Düşünce ve felsefe dünyasının kapısını aralamayı bir kenara bırakalım, eşiğinin ucundan içeri bakmaya çalışan herhangi birimizin dahi bilebileceği üzere tutarlı olabilmek; yani kişinin düşündüğü ve söylediğiyle eyleminin birbiriyle kesinkes örtüşebilmesi, güçlü zihinlere sahip olabildikleri için tarihe mâl olmuş büyük filozoflar da dahil olmak üzere az bulunan bir değerdir. Düşünce sistemleri ve bunları öne sürme yöntemleri ile dünyayı sarsabilmiş büyük düşün insanlarının üzerinde uğraş verdiği, olabildiğince soyut etik veya ahlak felsefesi sorunları karşısında tam anlamıyla söylem ve eylemde bir tutarlılık beklemek elbette pek de gerçekçi olamayabilecektir.
Ne var ki, bugün sizlerle paylaşacağım ahlaki tutarsızlık durumu ne bu kadar afaki ne de bu tutarsızlığın açığa çıkması için ahlak veya etik felsefesi üzerine çalışan filozoflarınki kadar yüksek bir düşünce gücü gerekiyor.
İçinde bulunduğumuz hafta itibariyle sekizinci yaş gününü kutlamakta olduğumuz ve ülke genelinde Gezi Hareketi olarak kavramlaştırılan; çevre duyarlılığı ve insanın doğaya karşı değil, aksine doğayla birlikte gelişmesi gerekliliğini vurgulayarak ortaya çıkan halk hareketinin uzun dönemli getirilerinden biri de ülke genelinde iktidara sahip olan siyasi gücün karşısına daha çevre-duyarlı söyleme sahip bir muhalefet yerleştirmek olmuştur. Ne var ki, ülke genelinde çevre ve doğa katliamlarına sesini yükseltmeye çalışan muhalefet kesimi, yerel iktidarı elde ettiği Kuşadası’nda yasa ve kanunları bir kenara bırakalım, kendisinin ortaya koyduğu kıstaslara dahi uymamaktadır. Doğal yaşamı savunma göstergesi olarak Rize, İkizdere’deki taş ocağı civarındaki derelerin kurutulduğunu, balıkların öldüğünü haykıran milletvekillerine sahip bir siyasi hareket, Kuşadası Karaova sahilinde aşağıdaki fotoğraflarda ortaya konan tutarsızlık abidesine sebep olmakta hiçbir beis görmemektedir.

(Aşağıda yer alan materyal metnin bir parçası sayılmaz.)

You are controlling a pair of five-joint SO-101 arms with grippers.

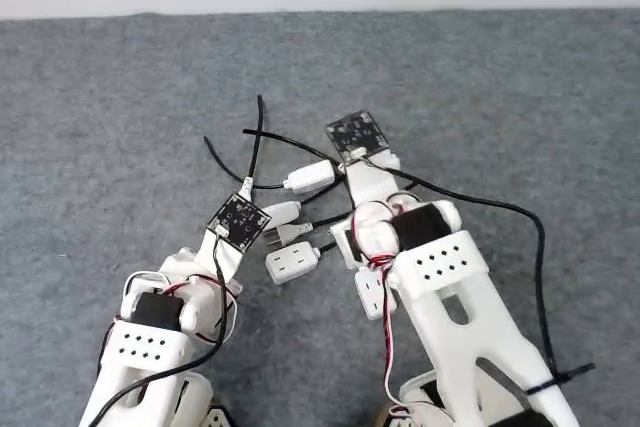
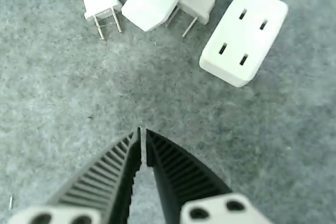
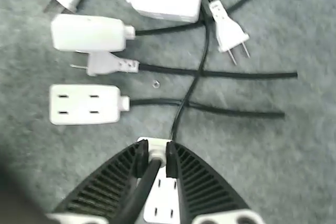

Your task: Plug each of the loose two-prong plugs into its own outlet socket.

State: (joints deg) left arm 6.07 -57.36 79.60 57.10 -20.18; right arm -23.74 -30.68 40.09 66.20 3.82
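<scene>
Down at the tip of the right claw (image 3: 155,153), the 2 fingers are pinching a white socket block (image 3: 163,203) at the end where its black cord (image 3: 189,87) comes out. Its slots show between the fingers. Just past it on the grey carpet (image 3: 294,171) lies a second socket block (image 3: 84,104) with 4 slots. Beside that block is a loose plug (image 3: 105,65) lying flat. The left claw (image 2: 143,132) is pressed together with nothing in it, low over bare carpet. Ahead of it sits another plug (image 2: 100,1) with its 2 prongs pointing back toward the claw. No plug looks pushed in yet, so the job seems to be at its start: 1 claw holds a socket steady and the other must fetch a plug. I think the left claw next needs to spread, reach forward and pinch a plug by its white body, not its prongs. Then the prongs must line up with the slots.
</scene>
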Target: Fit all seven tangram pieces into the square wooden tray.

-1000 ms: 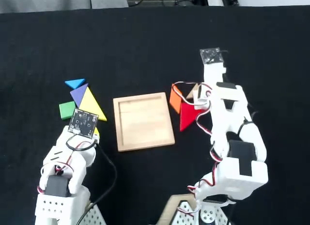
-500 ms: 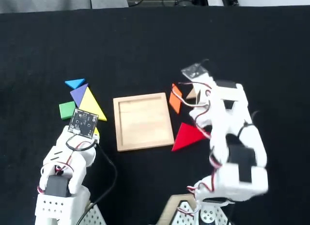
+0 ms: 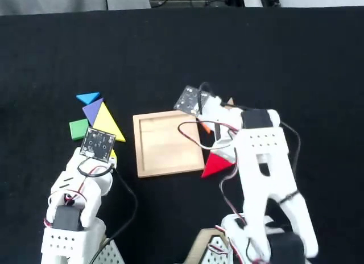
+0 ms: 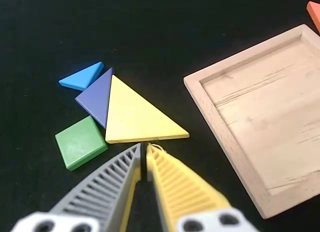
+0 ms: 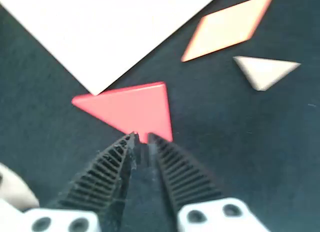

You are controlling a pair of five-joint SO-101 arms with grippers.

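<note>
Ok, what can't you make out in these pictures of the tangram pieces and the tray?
Orange parallelogram piece: high view, mostly hidden under the right arm.
Red triangle piece: high view, one side covered by that arm.
Square wooden tray: left wrist view, cut off by the picture's edge.
Whether the right gripper grips the red triangle piece: right wrist view, the gripper covers the contact.

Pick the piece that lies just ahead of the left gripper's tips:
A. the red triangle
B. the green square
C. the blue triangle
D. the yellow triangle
D: in the left wrist view the left gripper has its tips right at the near edge of the yellow triangle.
</note>
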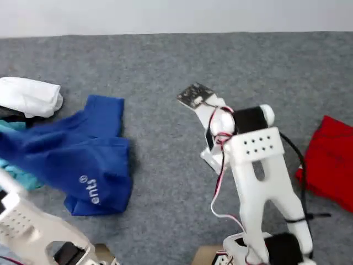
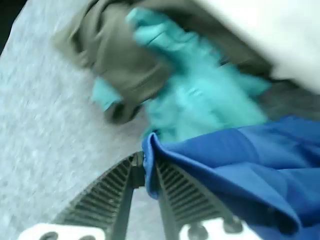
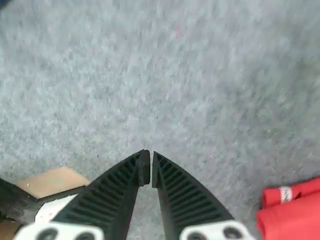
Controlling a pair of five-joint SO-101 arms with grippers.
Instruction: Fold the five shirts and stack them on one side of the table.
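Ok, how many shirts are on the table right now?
5: white shirt at the left edge, olive shirt under it, teal shirt beside them, blue shirt overlapping the teal, red shirt at the right edge. Others could be hidden underneath.

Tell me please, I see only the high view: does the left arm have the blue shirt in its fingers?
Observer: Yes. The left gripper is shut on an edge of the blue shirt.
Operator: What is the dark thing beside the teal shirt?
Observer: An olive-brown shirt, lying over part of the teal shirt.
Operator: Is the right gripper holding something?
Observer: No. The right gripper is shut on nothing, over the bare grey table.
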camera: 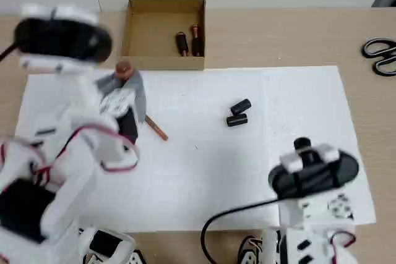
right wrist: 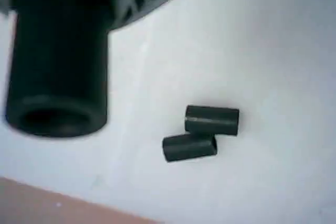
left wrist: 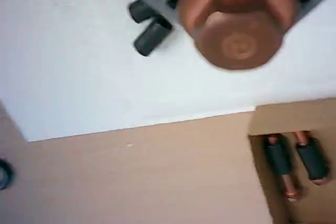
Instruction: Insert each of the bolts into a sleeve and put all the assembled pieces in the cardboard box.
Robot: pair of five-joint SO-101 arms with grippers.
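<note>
Open room mid white sheet (camera: 204, 177). At its 11 o'clock edge, cardboard box (camera: 137, 29) with two assembled pieces (camera: 189, 42). Beside it, left gripper (camera: 127, 80) clenched on bolt (left wrist: 239, 19). At 4 o'clock, right gripper (camera: 306, 153) grasps sleeve (right wrist: 58, 66). Two loose sleeves (camera: 238, 114) touch near centre; loose bolt (camera: 156, 128) at 9 o'clock.

Two sleeved bolts (camera: 182, 44) in the cardboard box (camera: 164, 62), two black sleeves (camera: 241, 107) touching, one bare copper bolt (camera: 156, 128) flat, well apart.
</note>
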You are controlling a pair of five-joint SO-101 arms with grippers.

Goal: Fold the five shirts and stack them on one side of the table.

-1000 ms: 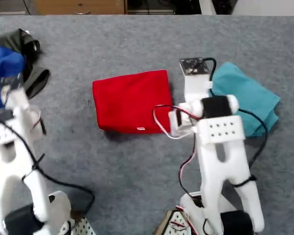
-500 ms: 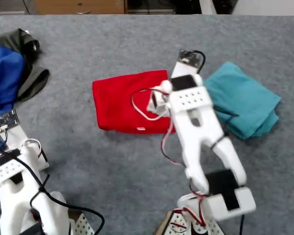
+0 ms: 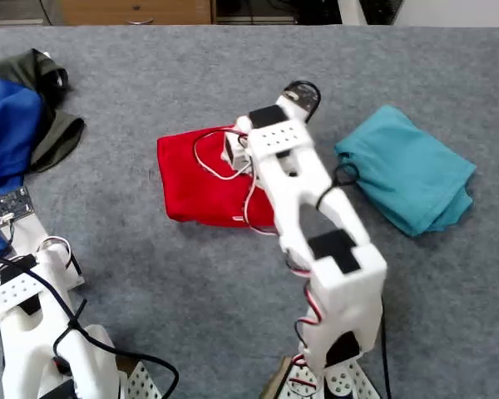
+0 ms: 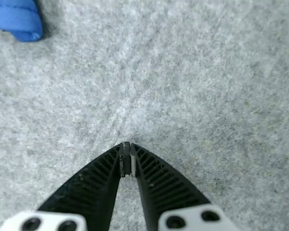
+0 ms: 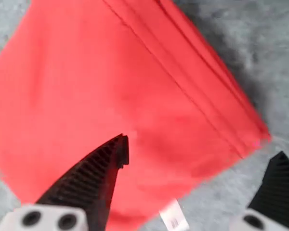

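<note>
The right tool (image 5: 197, 168) is spread wide and holds nothing. One black ribbed finger (image 5: 103, 166) hangs over the folded red cloth shirt (image 5: 111, 86), and the other sits past the shirt's layered edge, over the grey felt tabletop (image 3: 150, 283); whether either finger touches cannot be told. A small white tag (image 5: 171, 219) pokes out at the shirt's near edge. In the high view the red shirt lies square near the middle of the tabletop, with bare felt on its far side up to the tabletop's far edge and a broad bare stretch in front of it. A narrow band of felt separates it from the folded teal cloth shirt (image 3: 407, 166), which lies to the right. The white right arm (image 3: 316, 216) stretches from its base at the near edge, leaning forward and leftward across the red shirt's near right corner, red and white wires looping at its wrist. The left tool (image 4: 126, 161) is pinched tip to tip on nothing (only felt lies beneath it), near the crumpled blue cloth shirt (image 4: 17, 21). The left arm (image 3: 33, 307) stands at the near left corner, just beside that blue shirt, which overlaps a dark olive cloth shirt (image 3: 54, 125) at the tabletop's left edge.
</note>
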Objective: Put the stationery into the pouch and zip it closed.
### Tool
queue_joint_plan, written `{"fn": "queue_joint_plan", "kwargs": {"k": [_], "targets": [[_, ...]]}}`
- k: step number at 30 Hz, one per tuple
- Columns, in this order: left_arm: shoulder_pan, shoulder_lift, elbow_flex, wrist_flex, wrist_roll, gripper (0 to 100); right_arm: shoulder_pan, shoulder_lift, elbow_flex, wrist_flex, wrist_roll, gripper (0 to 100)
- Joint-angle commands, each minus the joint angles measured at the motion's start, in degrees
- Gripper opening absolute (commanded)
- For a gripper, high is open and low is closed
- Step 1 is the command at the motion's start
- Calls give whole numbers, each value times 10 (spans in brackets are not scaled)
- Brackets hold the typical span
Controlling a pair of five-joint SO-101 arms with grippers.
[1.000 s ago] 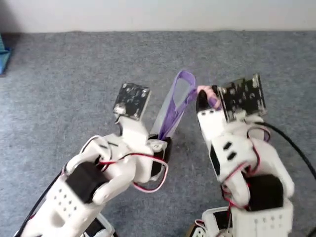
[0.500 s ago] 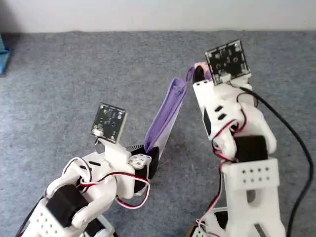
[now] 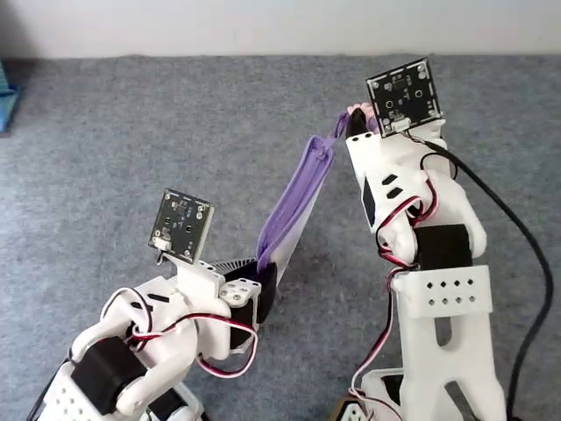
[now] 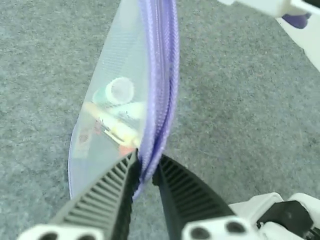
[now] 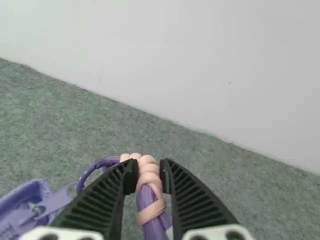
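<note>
Edges and room: the grey carpeted counter [image 3: 131, 132] runs back to a white wall [image 3: 263, 26] along its far edge. A blue object [image 3: 4, 96] sits cut off at the left border of the high view. Broad carpet lies to the left of the arms and between the pouch and the wall. To the right, a narrower strip is crossed by one black cable [image 3: 517, 263] trailing from the right arm.

Count: one translucent pouch with a purple zip [image 3: 294, 197] and two arms. Stationery items [image 4: 112, 112] lie inside the pouch. A round white-and-green cap and yellow and orange pieces can be made out, but the exact number cannot be told.

Pouch position: it is held on edge, zip uppermost, stretched slantwise between the two hands. Whether its lower edge touches the counter cannot be told. The two sides of the zip lie together along the stretch seen in the left wrist view.

Left arm: it comes in from the near-left corner, wrist board tilted up. The left hand [image 4: 145, 167] is clamped on the near end of the pouch at the zip line, with both ribbed fingers [image 4: 107, 185] pressed against the purple tape.

Right arm: it extends from the near edge toward the wall. The right hand [image 5: 147, 172] is closed on the pink-and-purple looped cord [image 5: 145, 187] at the pouch's far end, the cord pinched between its fingers.
</note>
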Motion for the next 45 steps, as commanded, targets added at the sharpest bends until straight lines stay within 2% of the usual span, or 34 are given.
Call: {"fn": "queue_joint_plan", "kwargs": {"k": [1, 6, 8, 15, 22, 30, 37, 42, 45], "targets": [[-11, -21, 0, 29, -1, 122, 51, 0, -4, 1, 6, 7], [-47, -22, -3, 28, 25, 385, 80, 1, -3, 2, 5, 7], [-62, -22, -3, 33, 33, 439, 87, 0, -3, 2, 5, 7], [-158, -23, -37, 76, 37, 442, 89, -1, -2, 90, 5, 7], [-298, -23, -56, 77, 34, 442, 138, -2, -2, 191, 2, 7], [-424, -23, -52, 75, 34, 442, 139, -2, -2, 348, 1, 8], [-458, -23, 4, 73, 34, 442, 139, -2, -2, 464, 1, 8], [-464, -23, 56, 76, 34, 442, 141, 0, -1, 497, 0, 14], [-483, -23, 54, 73, 33, 442, 142, 0, -1, 516, -5, 73]]}}
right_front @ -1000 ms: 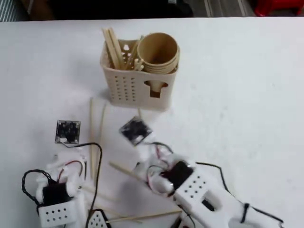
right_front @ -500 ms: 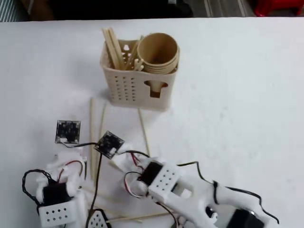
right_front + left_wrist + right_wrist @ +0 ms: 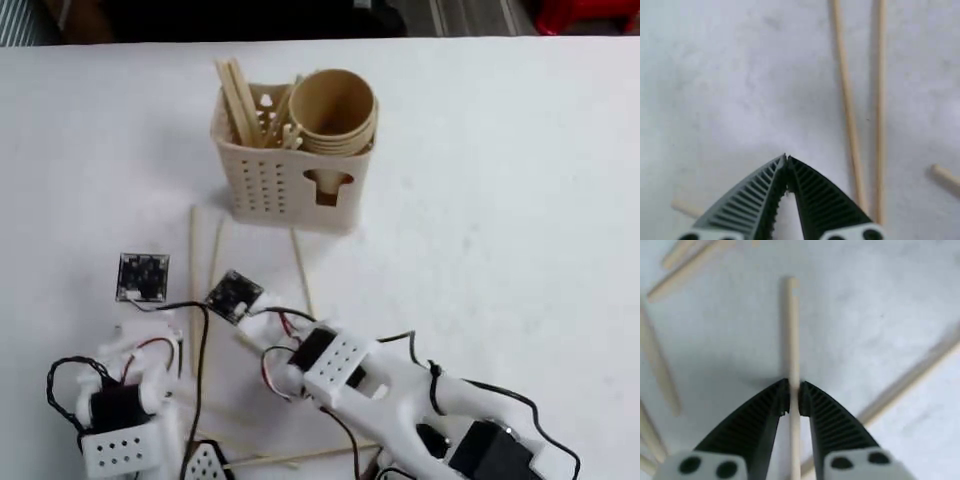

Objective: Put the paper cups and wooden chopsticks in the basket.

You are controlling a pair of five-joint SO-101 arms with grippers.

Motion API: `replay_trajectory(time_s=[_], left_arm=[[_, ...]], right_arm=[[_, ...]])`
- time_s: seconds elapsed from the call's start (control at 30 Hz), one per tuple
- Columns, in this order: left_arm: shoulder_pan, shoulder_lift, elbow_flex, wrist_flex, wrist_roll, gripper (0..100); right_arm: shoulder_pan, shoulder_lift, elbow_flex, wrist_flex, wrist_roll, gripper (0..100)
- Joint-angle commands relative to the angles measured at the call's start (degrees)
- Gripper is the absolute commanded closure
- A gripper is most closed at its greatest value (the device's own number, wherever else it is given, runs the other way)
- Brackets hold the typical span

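The cream basket (image 3: 290, 185) stands at the back of the table, with stacked paper cups (image 3: 335, 105) and several wooden chopsticks (image 3: 238, 98) upright in it. Loose chopsticks lie in front of it: a pair (image 3: 193, 285) at the left and a single one (image 3: 302, 272). My right gripper (image 3: 794, 390) is low over the table and shut on one chopstick (image 3: 792, 335), which runs straight out between its fingers. The right arm (image 3: 345, 368) is at the front centre. My left gripper (image 3: 786, 159) is shut on nothing, beside two parallel chopsticks (image 3: 847, 110). The left arm (image 3: 120, 420) sits at the front left.
More chopsticks lie near the front edge (image 3: 290, 458) and around the right gripper (image 3: 910, 380) (image 3: 657, 365). Black cables (image 3: 200, 380) run between the two arms. The white table (image 3: 500, 200) stretches bare to the right of the basket.
The right arm has swung left and toward the front, uncovering the single chopstick in front of the basket. The left arm has not moved.
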Motion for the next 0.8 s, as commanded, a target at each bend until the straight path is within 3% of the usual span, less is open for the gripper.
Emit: replay_trajectory(time_s=[0.0, 0.2, 0.77], left_arm=[[0.84, -0.66, -0.26, 0.35, -0.26, 97], [0.84, -0.66, -0.26, 0.35, -0.26, 97], [0.84, -0.66, -0.26, 0.35, -0.26, 97]], right_arm=[[1.01, -0.04, -0.97, 0.22, 0.88, 98.1], [3.47, -2.86, -0.88, 0.66, 0.88, 98.1], [4.18, -30.11, -0.62, 13.23, 0.44, 98.1]])
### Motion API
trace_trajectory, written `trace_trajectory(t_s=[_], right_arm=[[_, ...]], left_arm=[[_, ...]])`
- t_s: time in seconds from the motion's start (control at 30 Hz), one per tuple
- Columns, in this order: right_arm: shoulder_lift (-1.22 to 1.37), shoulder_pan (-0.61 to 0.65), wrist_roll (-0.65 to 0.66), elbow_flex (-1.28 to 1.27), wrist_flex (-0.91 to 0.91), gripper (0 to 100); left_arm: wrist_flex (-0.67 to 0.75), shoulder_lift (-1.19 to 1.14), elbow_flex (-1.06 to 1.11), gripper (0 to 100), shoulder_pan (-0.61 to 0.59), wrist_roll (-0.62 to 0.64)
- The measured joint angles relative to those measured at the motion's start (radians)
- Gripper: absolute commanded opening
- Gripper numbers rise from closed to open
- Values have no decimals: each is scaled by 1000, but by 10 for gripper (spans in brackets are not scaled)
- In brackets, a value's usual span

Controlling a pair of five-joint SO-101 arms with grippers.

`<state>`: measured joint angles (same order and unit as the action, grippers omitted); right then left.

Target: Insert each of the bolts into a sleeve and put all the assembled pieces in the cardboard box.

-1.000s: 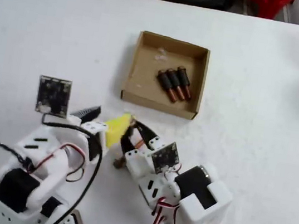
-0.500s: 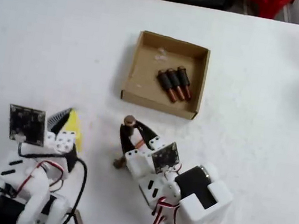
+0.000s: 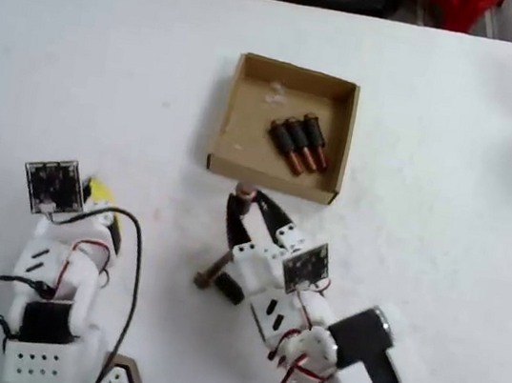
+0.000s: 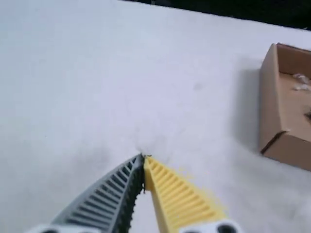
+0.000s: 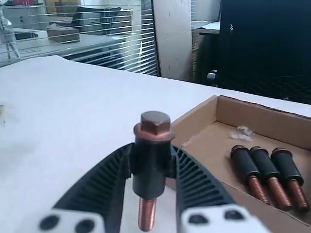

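now the right gripper (image 3: 249, 213), clamped on the upright sleeved bolt (image 5: 152, 158), seems just short of the cardboard box (image 3: 268, 178) ahead.

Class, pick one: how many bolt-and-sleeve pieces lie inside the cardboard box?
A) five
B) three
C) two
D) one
B: three sleeved bolts lie side by side in the cardboard box; a fourth piece is clamped in the right gripper, outside the box.
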<state>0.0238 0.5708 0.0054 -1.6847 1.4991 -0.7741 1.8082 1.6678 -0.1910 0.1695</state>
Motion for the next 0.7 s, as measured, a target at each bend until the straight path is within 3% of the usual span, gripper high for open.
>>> trace_trajectory(t_s=[0.17,0.43,0.7], right_arm=[[-123,-40,0,3,-164,16],[-397,-146,0,5,-445,16],[-753,-269,0,89,-970,17]], left_arm=[[5,-2,26,24,-28,-2],[-166,-2,26,24,-32,0],[-245,-2,26,24,-32,0]])
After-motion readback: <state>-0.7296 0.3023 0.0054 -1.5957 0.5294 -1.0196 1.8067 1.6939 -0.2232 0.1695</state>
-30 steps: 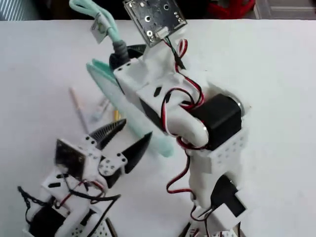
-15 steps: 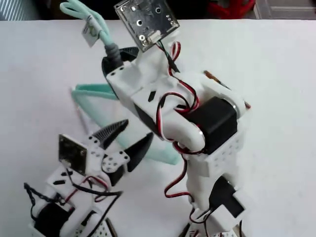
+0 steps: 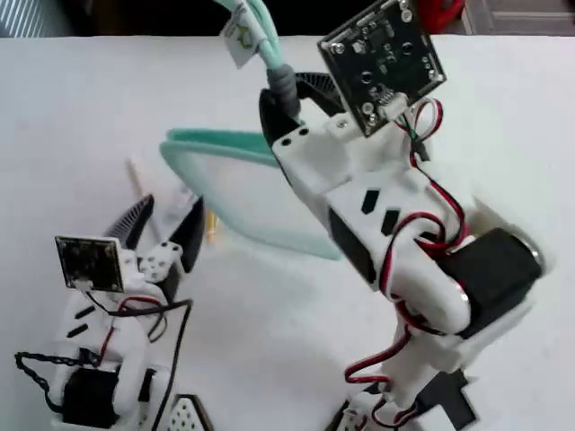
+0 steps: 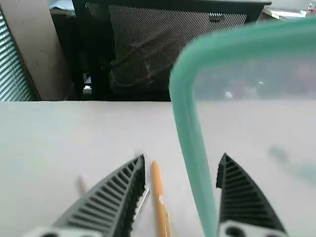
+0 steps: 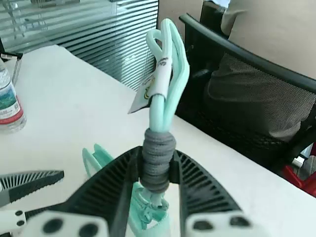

Kuşadası Karaova sahilinin deniz kaplumbağalarının yumurtlama mekanlarından biri olduğunu Kuşadası’nda yaşayıp da bilmeyen yoktur diye tahmin ediyorum. Türkiye sahillerinde deniz kaplumbağalarının yumurtlama dönemlerinin de Mayıs-Ağustos ayları arasına denk geldiği kısa bir internet araştırması ile rahatça bulunabilmektedir. Bu bilgilere daha ayrıntılı sahip olan çeşitli kurumların da bulunduğunu da aşağıdaki fotoğraflardaki tabeladan da anlayabiliriz.
Bu fotoğrafların yüzümüze adeta çarptığı asıl vahim durum ise, yukarıda anlatmaya çalıştığım söylem/eylem tutarsızlığını maalesef açık, akıcı, duru ve yalın bir biçimde ispatlıyor olmasıdır.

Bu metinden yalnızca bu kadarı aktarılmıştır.